El Perú ha entrado a un nuevo pico en la pandemia del COVID-19; siendo el único país de América Latina en superar los 600 fallecidos por millón de habitantes y llegando a casi 9 mil contagiados, por día, esta semana. Parece que, así como en cuestiones de corrupción – durante toda la historia republicana – siempre se pudo caer más bajo, en las estadísticas por el coronavirus siempre se puede subir un poco más. Pero ¿Qué pasó con el milagro peruano?
Durante la última década se presentaron informes y estadísticas que hablaban del milagro peruano en economía, en resumen: que luego de la crisis de los 80, el Perú se había recuperado económicamente gracias a las doctrinas neoliberales y que era un motivo de orgullo. Que debíamos confiar porque el sistema funcionaba. Los más avezados lo resumían en: el pobre es pobre porque quiere.
Este festín económico (como también se ha analizado innumerables veces) dependía más de los vaivenes de la demanda mundial, que de un manejo y control interno; la minería como principal producto exportador está sujeto a las variaciones de los precios en el extranjero y al no tener una industria nacional, nos supeditamos a la demanda externa. Esta práctica, que beneficia primero a los grupos de poder, fue enmarcada en el dinamismo del chorreo, pero a quienes estaban en la periferia les llegaba un goteo y quienes estaban excluidos solamente escuchaban el sordo rumor de un caño vacío.

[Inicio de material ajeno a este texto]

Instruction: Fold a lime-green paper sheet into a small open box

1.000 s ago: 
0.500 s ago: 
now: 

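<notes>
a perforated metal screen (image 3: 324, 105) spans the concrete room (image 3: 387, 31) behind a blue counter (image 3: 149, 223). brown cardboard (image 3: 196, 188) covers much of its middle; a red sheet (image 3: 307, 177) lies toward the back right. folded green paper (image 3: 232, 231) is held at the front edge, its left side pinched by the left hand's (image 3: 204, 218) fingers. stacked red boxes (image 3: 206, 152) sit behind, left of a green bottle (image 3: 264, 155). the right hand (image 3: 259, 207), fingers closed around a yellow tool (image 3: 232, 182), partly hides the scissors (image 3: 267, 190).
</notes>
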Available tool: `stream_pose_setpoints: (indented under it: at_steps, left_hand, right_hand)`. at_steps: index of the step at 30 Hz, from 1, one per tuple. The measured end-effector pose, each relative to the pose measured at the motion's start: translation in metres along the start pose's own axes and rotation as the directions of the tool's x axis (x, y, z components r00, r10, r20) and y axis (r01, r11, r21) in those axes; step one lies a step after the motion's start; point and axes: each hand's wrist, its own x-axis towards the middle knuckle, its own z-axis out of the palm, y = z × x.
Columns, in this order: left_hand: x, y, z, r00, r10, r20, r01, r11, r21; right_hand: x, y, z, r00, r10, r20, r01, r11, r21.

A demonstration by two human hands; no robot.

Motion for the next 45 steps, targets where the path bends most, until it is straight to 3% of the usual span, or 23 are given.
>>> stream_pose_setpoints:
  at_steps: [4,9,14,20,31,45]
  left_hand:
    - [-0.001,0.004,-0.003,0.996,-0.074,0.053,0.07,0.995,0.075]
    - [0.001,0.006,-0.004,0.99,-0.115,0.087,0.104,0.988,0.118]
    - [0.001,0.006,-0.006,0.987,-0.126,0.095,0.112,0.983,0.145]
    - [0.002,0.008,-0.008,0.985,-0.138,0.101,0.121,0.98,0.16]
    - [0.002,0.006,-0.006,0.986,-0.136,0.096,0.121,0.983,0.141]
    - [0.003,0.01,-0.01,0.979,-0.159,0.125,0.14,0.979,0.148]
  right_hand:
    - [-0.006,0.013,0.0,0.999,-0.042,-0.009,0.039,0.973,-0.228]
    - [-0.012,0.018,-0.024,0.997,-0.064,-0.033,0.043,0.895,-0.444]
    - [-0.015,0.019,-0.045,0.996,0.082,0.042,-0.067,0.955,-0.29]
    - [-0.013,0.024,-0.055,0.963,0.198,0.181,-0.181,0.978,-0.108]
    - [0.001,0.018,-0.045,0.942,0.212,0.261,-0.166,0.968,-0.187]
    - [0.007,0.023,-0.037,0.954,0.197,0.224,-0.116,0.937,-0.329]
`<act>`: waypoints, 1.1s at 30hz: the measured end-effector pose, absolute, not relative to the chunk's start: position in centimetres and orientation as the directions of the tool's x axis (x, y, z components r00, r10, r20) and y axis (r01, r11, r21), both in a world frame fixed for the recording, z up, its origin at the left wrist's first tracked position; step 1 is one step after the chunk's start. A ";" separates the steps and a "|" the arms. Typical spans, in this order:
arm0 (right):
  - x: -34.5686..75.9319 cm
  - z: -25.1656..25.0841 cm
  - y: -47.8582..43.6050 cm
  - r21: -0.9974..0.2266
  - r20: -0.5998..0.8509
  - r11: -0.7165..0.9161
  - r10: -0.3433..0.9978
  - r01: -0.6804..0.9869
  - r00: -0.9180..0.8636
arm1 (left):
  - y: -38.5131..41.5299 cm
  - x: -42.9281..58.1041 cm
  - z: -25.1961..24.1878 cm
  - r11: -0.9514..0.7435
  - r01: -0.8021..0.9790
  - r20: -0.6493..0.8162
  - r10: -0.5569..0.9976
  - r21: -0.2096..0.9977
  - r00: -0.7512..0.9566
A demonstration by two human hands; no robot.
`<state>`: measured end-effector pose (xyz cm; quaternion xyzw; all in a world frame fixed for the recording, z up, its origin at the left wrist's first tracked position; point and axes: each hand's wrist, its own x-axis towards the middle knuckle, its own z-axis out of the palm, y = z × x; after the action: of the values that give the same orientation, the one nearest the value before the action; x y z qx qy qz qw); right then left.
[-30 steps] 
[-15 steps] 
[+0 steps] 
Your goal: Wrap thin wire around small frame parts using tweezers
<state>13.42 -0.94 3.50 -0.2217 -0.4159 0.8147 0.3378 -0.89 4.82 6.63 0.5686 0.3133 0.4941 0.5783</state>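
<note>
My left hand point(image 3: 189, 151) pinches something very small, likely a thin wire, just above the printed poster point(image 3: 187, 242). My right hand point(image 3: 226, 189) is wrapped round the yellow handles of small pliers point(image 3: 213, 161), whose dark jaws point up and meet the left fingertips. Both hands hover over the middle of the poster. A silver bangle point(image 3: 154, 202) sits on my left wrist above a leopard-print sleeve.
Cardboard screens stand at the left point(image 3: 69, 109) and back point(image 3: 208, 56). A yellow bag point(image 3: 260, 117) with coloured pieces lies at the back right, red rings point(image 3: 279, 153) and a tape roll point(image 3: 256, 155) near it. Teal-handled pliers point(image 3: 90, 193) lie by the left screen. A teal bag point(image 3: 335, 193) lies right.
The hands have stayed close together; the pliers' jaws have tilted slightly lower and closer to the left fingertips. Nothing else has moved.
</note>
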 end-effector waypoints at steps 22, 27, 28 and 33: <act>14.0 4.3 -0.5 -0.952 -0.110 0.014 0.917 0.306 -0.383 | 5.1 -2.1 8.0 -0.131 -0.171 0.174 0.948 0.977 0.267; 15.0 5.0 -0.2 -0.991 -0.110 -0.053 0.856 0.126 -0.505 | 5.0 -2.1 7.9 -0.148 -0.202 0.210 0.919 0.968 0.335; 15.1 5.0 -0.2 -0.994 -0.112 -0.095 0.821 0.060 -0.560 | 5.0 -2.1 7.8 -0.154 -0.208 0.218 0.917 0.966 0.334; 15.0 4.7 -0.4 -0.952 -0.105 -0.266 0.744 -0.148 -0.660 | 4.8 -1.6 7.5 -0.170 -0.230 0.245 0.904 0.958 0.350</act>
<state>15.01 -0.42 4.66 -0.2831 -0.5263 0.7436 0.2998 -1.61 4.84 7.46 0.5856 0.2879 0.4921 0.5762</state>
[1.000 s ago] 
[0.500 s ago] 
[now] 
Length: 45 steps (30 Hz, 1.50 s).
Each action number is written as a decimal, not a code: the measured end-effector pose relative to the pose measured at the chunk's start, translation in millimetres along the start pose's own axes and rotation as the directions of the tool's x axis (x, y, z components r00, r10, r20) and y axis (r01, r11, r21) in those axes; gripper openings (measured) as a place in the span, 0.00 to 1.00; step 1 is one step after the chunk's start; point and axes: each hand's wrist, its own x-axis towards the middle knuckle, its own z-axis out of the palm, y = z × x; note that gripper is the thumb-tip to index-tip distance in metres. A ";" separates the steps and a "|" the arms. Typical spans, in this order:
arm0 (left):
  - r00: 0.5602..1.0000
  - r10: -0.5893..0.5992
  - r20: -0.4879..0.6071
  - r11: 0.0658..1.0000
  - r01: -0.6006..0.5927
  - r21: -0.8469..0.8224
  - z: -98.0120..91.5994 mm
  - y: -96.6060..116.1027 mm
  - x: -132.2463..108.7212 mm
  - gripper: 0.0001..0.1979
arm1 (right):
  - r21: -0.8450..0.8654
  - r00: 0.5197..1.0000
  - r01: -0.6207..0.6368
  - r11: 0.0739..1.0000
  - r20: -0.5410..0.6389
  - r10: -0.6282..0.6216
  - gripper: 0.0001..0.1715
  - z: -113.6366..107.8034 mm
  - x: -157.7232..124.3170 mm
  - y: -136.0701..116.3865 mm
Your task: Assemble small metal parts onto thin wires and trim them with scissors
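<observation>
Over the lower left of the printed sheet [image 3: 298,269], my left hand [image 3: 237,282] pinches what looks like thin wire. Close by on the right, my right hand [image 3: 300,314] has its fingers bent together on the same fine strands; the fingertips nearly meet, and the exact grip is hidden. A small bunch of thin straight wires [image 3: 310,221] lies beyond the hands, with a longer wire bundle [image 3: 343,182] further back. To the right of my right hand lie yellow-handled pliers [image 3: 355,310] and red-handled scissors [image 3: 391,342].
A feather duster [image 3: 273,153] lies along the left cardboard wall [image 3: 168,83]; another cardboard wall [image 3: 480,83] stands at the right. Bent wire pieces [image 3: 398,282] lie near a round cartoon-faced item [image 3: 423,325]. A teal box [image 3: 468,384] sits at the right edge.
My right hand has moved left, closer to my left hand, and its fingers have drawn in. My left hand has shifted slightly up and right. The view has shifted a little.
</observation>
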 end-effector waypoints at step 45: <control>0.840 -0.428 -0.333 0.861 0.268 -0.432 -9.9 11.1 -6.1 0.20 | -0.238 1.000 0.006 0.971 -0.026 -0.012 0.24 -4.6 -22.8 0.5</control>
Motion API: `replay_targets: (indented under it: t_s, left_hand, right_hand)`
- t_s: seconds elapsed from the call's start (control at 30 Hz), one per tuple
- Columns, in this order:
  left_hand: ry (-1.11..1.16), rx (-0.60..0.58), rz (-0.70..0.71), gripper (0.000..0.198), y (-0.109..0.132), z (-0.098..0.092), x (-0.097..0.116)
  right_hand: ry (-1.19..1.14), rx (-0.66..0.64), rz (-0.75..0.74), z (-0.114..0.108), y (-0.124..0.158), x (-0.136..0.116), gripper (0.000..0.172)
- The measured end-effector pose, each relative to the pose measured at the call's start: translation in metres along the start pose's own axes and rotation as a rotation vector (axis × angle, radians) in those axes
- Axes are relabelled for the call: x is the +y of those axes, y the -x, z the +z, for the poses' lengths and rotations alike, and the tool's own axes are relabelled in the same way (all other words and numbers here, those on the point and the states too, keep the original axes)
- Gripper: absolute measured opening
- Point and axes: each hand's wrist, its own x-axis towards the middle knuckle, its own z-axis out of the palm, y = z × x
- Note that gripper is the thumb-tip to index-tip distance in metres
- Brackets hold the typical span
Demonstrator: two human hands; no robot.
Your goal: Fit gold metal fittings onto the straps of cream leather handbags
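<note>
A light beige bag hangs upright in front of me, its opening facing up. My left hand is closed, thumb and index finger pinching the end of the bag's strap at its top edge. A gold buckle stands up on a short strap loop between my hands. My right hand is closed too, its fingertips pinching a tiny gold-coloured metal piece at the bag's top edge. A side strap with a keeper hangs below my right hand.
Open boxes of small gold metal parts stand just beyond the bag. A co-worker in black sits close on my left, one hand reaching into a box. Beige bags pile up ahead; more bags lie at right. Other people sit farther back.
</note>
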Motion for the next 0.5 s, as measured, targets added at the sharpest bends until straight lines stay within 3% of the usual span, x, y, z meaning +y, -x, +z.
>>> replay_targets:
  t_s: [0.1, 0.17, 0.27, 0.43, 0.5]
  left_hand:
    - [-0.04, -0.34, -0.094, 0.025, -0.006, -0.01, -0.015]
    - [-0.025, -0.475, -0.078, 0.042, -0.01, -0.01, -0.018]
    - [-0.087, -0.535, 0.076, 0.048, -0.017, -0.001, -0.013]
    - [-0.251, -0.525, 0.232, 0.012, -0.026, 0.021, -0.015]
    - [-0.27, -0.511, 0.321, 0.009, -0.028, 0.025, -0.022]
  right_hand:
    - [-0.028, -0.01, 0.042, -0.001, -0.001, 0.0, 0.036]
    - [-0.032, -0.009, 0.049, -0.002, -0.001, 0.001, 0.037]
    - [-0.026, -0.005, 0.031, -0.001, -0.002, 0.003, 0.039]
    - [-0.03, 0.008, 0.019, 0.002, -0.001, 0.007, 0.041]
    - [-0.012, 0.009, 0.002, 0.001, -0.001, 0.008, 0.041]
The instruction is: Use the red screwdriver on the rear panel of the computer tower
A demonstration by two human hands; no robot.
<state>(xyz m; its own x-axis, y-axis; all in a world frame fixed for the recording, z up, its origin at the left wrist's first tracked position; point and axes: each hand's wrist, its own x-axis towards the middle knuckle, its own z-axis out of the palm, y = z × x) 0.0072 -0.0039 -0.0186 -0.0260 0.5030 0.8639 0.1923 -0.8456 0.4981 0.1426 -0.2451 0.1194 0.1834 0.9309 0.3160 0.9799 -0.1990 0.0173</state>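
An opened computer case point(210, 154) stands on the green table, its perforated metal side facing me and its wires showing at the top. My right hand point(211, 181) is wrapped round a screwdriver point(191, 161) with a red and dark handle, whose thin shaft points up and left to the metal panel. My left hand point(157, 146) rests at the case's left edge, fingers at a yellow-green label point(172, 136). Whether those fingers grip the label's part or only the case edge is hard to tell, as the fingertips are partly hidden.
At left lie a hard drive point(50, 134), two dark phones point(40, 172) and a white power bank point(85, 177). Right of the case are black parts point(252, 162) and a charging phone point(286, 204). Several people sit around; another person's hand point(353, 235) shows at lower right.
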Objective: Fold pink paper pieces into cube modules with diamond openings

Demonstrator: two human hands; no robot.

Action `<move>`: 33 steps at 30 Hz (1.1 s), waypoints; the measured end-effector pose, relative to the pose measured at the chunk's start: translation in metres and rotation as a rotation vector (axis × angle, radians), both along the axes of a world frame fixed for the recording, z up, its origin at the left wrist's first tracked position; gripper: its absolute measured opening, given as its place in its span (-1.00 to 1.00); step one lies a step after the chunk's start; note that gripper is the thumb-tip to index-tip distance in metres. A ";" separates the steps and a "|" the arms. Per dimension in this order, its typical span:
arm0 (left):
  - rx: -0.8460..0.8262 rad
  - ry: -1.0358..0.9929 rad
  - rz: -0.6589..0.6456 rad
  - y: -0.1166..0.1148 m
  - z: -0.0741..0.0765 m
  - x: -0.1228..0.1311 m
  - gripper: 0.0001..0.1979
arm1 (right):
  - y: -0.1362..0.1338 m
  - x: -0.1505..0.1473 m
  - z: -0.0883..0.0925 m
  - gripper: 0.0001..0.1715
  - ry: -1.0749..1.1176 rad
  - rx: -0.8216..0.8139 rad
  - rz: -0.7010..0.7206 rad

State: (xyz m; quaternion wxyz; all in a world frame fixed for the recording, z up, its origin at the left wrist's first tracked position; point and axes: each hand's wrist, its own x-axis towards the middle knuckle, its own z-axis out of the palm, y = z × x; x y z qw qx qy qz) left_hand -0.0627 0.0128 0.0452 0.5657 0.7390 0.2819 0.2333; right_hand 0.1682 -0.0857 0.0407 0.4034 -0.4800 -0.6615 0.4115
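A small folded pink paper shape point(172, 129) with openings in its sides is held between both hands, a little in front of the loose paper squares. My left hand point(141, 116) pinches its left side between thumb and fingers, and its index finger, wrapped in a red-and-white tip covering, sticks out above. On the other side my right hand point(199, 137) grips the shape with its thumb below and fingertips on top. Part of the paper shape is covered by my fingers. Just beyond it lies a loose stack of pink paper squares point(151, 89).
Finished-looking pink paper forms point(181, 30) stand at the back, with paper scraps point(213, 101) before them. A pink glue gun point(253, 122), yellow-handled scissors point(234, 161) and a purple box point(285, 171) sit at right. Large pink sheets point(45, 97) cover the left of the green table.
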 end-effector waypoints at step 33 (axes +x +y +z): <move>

De todos modos, se decía, debíamos alabarnos por cumplir los estándares de los organismos internacionales; el Perú iba bien, el milagro era una realidad. Los apologistas de este milagro en un intento falaz de ser inclusivos trataron de incorporar en su ideología a los migrantes y a sus hijos: los emprendedores, los denominaron. Para los emprendedores se abrieron los mercados, se los convirtió en clientes, se diseñaron proyectos de vivienda, incluso problemas estructurales como el racismo disminuyeron, un poco, para mostrarles un entorno económico supuestamente inclusivo. Eso sí, el credo y las buenas costumbres estaban claras: individualismo y trabajo constante, compra compulsiva de mercaderías, endeudamiento, fe en el sistema.
La antigua clase media: la burocracia estatal, los ricos venidos a menos, los medianos industriales fueron incorporando en su seno a los emprendedores; la clase media crece, decían las cifras. Detrás de ese crecimiento estaban los endeudamientos esclavizantes con las universidades, el esquilmo de las AFP, las hipotecas de los grandes grupos crediticios, el enfeudamiento al negociado de la salud. Un hijo en un hogar de emprendedores no es un hijo: es una inversión. El pensamiento individualista caló hondo: cursos de inglés, talleres de computación, carreras de negocios. El truco era cumplir con los postulados del mercado, como si de puntos bonus se tratara, adquiriendo de este modo las credenciales que lo insertaran a uno, esta vez sí, en el goteo económico.
El milagro es un hecho, decían sus apologistas.
Pero sucedió lo que pasó hace cien años; vino una pandemia y en cuatro meses trastocó el milagro peruano en una pesadilla: Perú es el tercer país con más muertos por 100 mil habitantes en el mundo.
Los emprendedores y los miembros de las clases medias ven cómo su patrimonio va disminuyendo, los bancos agarrotan con sus deudas, los servicios básicos chantajean con sus moras, las AFP dicen resguardar la plata del pueblo, pero están pensando cómo proteger sus inversiones… y la clase media se da cuenta que está más cerca de los pobres que de las élites. Que el crecimiento se construyó en un terreno endeble, que bastó un soplo y el castillo de paja se derrumbó.
Quizás algunos miembros de las clases medias consideraron, en algún momento, que, por el hecho de compartir espacios o lugares de veraneo con las élites, su lugar era ese y tenían que defender a quienes les repartían un poco de ganancias. Hoy la pandemia demuestra lo contrario: las élites saben cómo resguardarse y cómo acorazar su patrimonio. Hoy la clase media ve realmente dónde está situada, sin los espejismos de los apologistas del milagro económico. Porque el milagro peruano era un tigre de papel y el huracán de la pandemia lo ha soplado. Porque el milagro, que se pensó como promesa, es una deuda permanente.